Soyons saints septembre
Bienheureux Bertrand de Garrigues
Prêcher l’Évangile
« Homme de grande sainteté et d’une inexorable rigueur à son propre sujet. » Voilà le portrait que Jourdain de Saxe fait de Bertrand. Originaire de Garrigues, près de Nîmes, Bertrand fait partie des seize premiers compagnons qui entourent saint Dominique. Mais plus que les autres, il est le socius, le compagnon, le confident du fondateur. C’est lui qui relate l’épisode miraculeux où, avec Dominique, ils obtinrent le don des langues pour prêcher à des Allemands rencontrés sur le chemin.

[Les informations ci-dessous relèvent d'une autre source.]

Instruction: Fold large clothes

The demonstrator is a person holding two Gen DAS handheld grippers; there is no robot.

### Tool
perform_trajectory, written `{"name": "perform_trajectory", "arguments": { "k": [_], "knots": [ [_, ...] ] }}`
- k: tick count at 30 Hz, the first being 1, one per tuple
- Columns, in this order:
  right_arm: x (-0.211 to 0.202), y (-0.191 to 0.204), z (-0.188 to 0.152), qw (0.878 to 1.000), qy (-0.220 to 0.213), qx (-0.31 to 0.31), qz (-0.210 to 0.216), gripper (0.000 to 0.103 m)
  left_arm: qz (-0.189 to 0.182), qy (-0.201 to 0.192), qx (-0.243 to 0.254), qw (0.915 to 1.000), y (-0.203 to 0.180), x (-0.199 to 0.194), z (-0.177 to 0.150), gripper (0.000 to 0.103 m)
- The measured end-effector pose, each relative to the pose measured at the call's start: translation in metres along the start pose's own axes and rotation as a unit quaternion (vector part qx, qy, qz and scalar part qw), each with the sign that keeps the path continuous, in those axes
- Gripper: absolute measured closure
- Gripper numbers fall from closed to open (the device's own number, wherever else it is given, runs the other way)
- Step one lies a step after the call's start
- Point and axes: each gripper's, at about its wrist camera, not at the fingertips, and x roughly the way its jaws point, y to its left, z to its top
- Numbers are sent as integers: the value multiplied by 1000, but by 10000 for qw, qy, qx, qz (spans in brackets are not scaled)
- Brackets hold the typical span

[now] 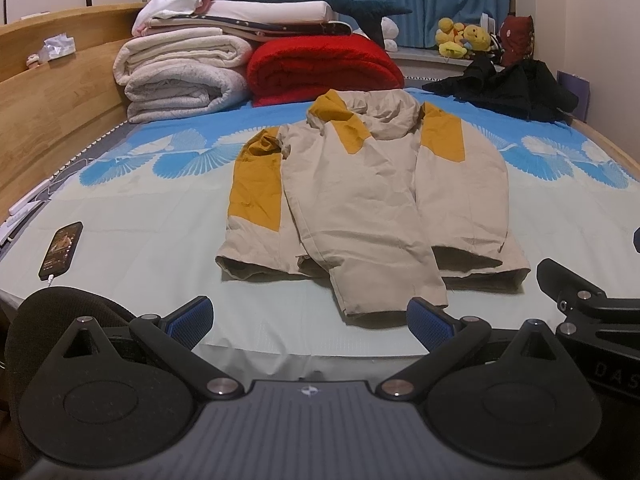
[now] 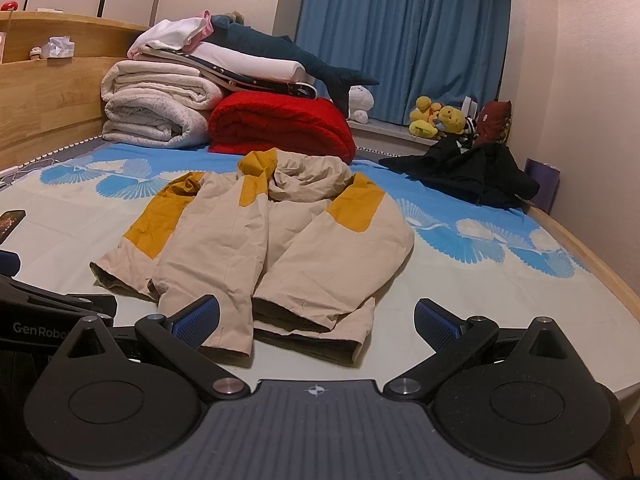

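1. Left tongs (image 1: 310,322): spread wide, holding nothing, hovering over the near edge of the bed, just short of the sleeve cuff.
2. Right tongs (image 2: 316,320): likewise spread wide and empty, with the hem directly ahead between the pads.
3. Jacket (image 1: 360,196): beige with mustard patches, lying flat at mid-bed, hood away from us, hem toward us. Both sleeves appear already folded inward over the body; one sleeve cuff (image 1: 390,300) overhangs past the hem (image 2: 316,344).
4. Step in hand, as we judge it: take the bottom edge and fold it up toward the hood. We would do well to pinch both hem corners at matching points, catching every layer, and to tuck or carry the overhanging cuff along so it does not trail out.
5. Phone (image 1: 61,250): on the sheet to the left, cabled, well apart from the jacket.
6. Bed (image 1: 160,240): patterned sheet, bare around the jacket.
7. Black garment (image 2: 472,176): crumpled at far right, presumably awaiting folding.
8. Folded blankets (image 1: 280,64): stacked at the far end, beyond the hood.
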Motion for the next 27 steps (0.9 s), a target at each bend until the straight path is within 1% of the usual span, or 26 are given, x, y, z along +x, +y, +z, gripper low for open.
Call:
{"name": "perform_trajectory", "arguments": {
  "k": [4,5,8,10,12,16,18,20,24,27],
  "knots": [
    [12,-1,-2,9998,179,58,22,1,-76,165,-9,9998,1,13,2,0],
    [18,-3,-1,9996,271,119,41,1,-145,224,-44,9996,3,18,4,0],
    [48,-20,3,9958,736,536,63,1,-296,386,-219,9986,11,36,15,0],
    [71,-33,7,9916,1004,809,-13,1,-265,381,-302,9985,17,50,25,0],
    [96,-46,12,9879,1214,957,-116,1,-231,347,-352,9985,21,64,38,0],
    [137,-60,20,9824,1479,1108,-252,1,-192,264,-427,9986,25,97,66,0],
    [157,-65,22,9801,1575,1182,-266,1,-169,236,-382,9988,23,115,79,0],
    [175,-67,24,9780,1666,1233,-255,1,-172,291,-344,9988,20,136,92,0],
    [215,-69,26,9748,1871,1195,-235,1,-474,543,-298,9970,8,182,114,0],
    [243,-72,25,9703,2059,1255,-173,1,-712,770,-168,9943,-8,217,122,0]
  ]
}}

Premier prieur du couvent de Toulouse, il est de toutes les fondations importantes : le couvent Saint-Jacques à Paris, en 1217, mais aussi ceux de Montpellier et d’Avignon. Après la mort de Dominique, il assiste les sœurs du monastère de Prouilhe. Frère prêcheur, il meurt en 1230, alors qu’il prêche aux cisterciens de l’abbaye de Bouchet, près d’Orange.
Jésus, bon pasteur, tu as parcouru la Galilée pour proclamer la venue du royaume de Dieu, et tu as donné au bienheureux Bertrand de Garrigues le goût de l’annonce de l’Évangile.
Temps de silence
Qu’à l’intercession de Bertrand nous priions aujourd’hui pour ses frères dominicains.
Ce mois-ci, à l’écoute de Jean Chrysostome
Consiste-t-elle donc dans des murailles, l’Église ? Non. L’Église, c’est la multitude des fidèles ; ils sont ses fermes colonnes, non liées avec le fer, mais serrées par la foi.